With good communication, however, physicians can make an enormous difference in helping families cope with the reality of the situation.

Open communication between physicians and family members should be an integral component of end-of -life care and the process of grieving. Virginia P. Johnson MD and Carol Christianson MS, authors of The Grief Process: Implications and Interventions for Professionals, recommend the following to help a family whose loved one is dying:

  • Explain the patient’s diagnosis, prognosis and life expectancy. Describe the nature of the grieving process and any physical symptoms or feelings associated with it.
  • Acknowledge how you have dealt with grief in your past. Don’t say “I know how you feel” unless you are willing to share your own experiences.
  • Find out about any past losses the family has suffered and how they have dealt with grief.
  • Research how different cultures grieve so that you can support a particular family in a culturally appropriate way.
  • If the family needs explicit instructions on how to care for the patient—especially in the latter stages of the illness—take the time to write them down, as well as appointments, medication dosages and important phone numbers.
  • Suggest that the family make a list of people who will help out, plus a list of necessary chores—for example, cooking a meal, doing laundry, cleaning the house— for when someone offers to assist.
  • Provide the family with information about support groups and grief counseling.

Preparing for Death
Death has long been regarded as tantamount to medical failure—a view that implies doctors have nothing to offer a dying patient and his or her family. Physicians must recognize that quite the contrary is true. Good communication can help allay fears, minimize pain and suffering— both emotional and physical—and enable patients and their families to experience as peaceful a dying process as possible.
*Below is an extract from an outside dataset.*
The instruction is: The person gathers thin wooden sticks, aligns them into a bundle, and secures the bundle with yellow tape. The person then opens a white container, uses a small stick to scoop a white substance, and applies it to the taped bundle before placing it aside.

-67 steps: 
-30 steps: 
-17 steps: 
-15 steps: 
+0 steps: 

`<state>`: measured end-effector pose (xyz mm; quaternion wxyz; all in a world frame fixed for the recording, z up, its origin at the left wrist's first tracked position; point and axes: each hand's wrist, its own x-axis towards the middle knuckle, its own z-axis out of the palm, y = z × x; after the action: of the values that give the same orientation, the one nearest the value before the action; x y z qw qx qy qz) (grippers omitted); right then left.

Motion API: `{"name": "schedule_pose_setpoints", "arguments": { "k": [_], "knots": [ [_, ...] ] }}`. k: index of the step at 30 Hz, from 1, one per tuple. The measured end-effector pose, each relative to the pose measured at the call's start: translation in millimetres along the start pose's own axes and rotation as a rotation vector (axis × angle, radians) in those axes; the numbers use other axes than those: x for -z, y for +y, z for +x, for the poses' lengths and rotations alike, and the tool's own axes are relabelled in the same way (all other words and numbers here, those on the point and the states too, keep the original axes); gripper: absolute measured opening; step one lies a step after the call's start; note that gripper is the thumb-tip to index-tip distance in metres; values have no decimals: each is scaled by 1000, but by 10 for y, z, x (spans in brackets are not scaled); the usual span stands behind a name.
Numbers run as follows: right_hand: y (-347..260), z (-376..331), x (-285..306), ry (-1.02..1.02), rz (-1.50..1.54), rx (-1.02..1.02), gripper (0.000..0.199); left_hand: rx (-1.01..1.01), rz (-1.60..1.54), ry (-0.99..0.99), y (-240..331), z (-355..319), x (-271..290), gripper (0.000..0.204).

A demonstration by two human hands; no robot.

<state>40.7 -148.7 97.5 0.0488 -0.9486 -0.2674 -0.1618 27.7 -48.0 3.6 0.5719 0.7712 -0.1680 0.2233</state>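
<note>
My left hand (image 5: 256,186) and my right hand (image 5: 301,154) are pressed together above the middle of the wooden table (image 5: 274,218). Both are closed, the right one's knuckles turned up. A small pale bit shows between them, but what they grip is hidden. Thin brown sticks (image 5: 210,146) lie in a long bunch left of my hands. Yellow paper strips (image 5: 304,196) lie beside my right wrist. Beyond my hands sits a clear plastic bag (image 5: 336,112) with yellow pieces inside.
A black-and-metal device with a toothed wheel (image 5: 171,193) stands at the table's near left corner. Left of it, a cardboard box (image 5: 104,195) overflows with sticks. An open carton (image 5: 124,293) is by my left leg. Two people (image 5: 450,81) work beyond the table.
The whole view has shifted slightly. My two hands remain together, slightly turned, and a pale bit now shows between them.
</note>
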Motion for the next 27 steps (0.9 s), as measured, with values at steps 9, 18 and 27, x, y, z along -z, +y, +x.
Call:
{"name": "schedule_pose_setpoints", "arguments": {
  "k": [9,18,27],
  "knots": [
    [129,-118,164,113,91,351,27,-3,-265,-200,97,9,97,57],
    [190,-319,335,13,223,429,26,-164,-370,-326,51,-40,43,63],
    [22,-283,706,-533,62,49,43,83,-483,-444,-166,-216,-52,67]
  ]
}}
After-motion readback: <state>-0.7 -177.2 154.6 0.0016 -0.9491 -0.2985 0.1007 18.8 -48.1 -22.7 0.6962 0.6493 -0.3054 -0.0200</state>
Death is never an easy subject to deal with, but there are many support options, such as hospices, bereavement groups and counseling. End-of-life care can be enhanced, and the trauma of losing a family member significantly alleviated, with adequate preparation for the patient’s death and follow-up with the family afterwards.

No physician is immune from medical malpractice lawsuits, but developing excellent relationships with patients’ family members— especially relatives of elderly patients—through good communication can go a long way toward reducing a physician’s liability risks.

Caring for Nursing Home Patients: Family Complaints a Red Flag

When physicians take care of elderly patients in nursing homes, their liability risks can rise significantly.

Nursing home patients’ relatives—especially those given to complaining—are by far the most common source for the initiation of medmal lawsuits. Complaints from relatives should raise a red flag that, for whatever reason, this is an angry family.

Most complaints result from misunderstandings and can be easily resolved. If a physician is unwilling to communicate with family members—or just gives that impression—the family may conclude the doctor is trying to hide something. Maintain good communications with families by answering telephone calls, e-mails and letters promptly, and by being otherwise accessible.

Whenever an adverse event, no matter how minor, occurs, give instructions for its management and for preventive measures to avoid similar incidents in the future. For example, a patient may suffer a fall that causes no injury and is considered trivial. If the next fall causes a broken hip, it could result in a lawsuit; the physician may be named because he or she did not write a note documenting the initial incident or any preventive measures.

Sometimes ancillary services such as physical therapy, occupational therapy and speech therapy are indicated but are denied by Medicare or the patient’s private insurance. If that happens, be sure to document the reason for the denial; don’t make it appear as if the nursing home is simply trying to save money.

Indeed, physicians should always maintain good documentation, because their primary defense in any lawsuit is what they’ve written in the patient’s chart. A plaintiff’s attorney may blow trivial incidents out of proportion in an attempt to show a general pattern of poor care, and if the documentation from the physician is inadequate, it can seriously weaken his or her defense.